==== TASK INPUTS

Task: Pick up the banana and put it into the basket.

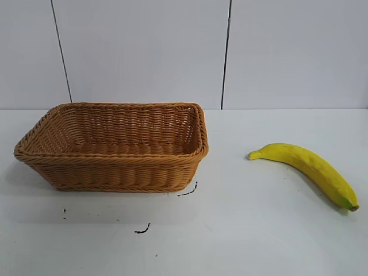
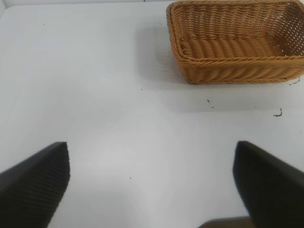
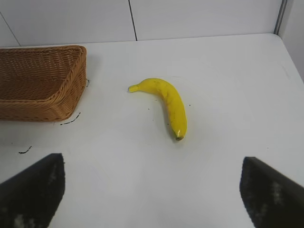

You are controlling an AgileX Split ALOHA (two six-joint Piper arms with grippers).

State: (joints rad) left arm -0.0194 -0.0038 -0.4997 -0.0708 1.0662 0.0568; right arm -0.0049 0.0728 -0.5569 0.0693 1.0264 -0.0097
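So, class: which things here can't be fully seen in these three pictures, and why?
- Basket: its far end is cut off by the left wrist view's edge.
- Basket floor: partly hidden by the near wall in the exterior view.
- Both arms: outside the exterior view.
- Banana: underside hidden against the table.

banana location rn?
In the exterior view the banana lies on the white table at the right, apart from the wicker basket on its left, stem end toward the basket.

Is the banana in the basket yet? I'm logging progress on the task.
Not yet. The banana lies flat on the white table, apart from the basket, whose woven floor is bare.
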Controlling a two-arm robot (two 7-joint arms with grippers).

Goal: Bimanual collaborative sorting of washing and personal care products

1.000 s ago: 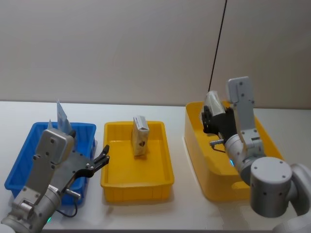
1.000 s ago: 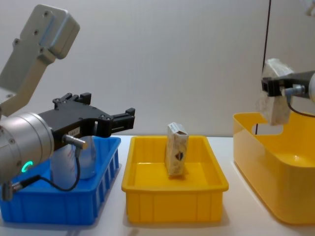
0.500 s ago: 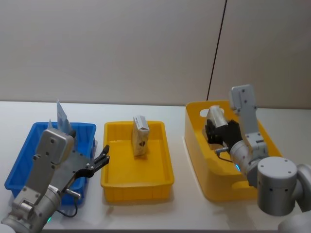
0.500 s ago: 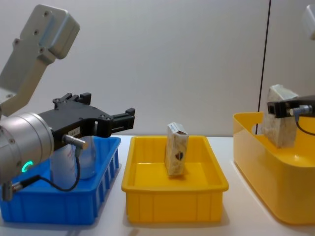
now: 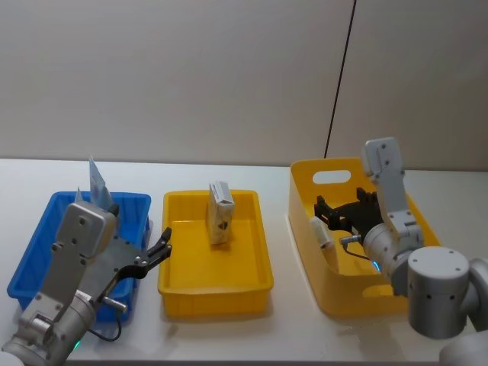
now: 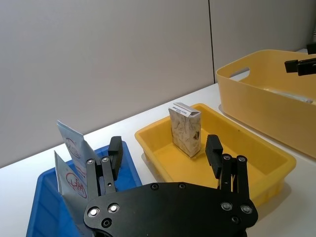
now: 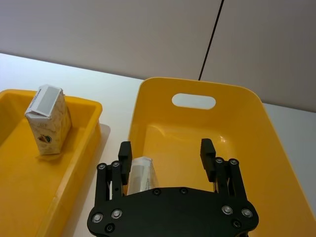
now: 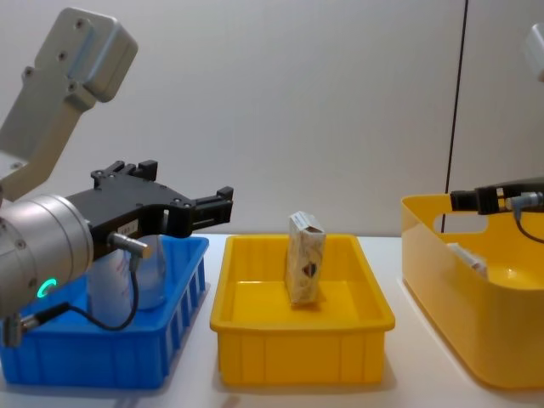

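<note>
yellow tray (image 5: 229, 263): shallow, at the middle of the table (image 5: 286, 252).
standing carton (image 5: 220, 214): cream with a dark mark; upright inside the yellow tray, toward its rear wall.
blue crate (image 5: 34, 255): on the table just left of the yellow tray.
white tube (image 6: 74, 146): red print; standing sealed end up in the blue crate, left of the yellow tray.
second tube (image 6: 66, 177): also red-printed; just beside the white tube, same crate.
deep bin (image 5: 343, 293): yellow, handle slot in the rear wall; right of the yellow tray, apart from it.
lying carton (image 7: 139, 177): on its side on the deep bin floor, at the wall nearest the yellow tray.
left gripper (image 6: 164, 143): fingers spread wide, holding nothing; above the yellow tray's left rim, pointing across the tray.
right gripper (image 7: 166, 147): fingers spread wide, empty; right of the yellow tray, over the deep bin at about rim height, above the lying carton without touching it.
</note>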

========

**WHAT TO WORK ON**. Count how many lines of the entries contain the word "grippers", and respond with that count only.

**RESULT OF THE TASK**. 2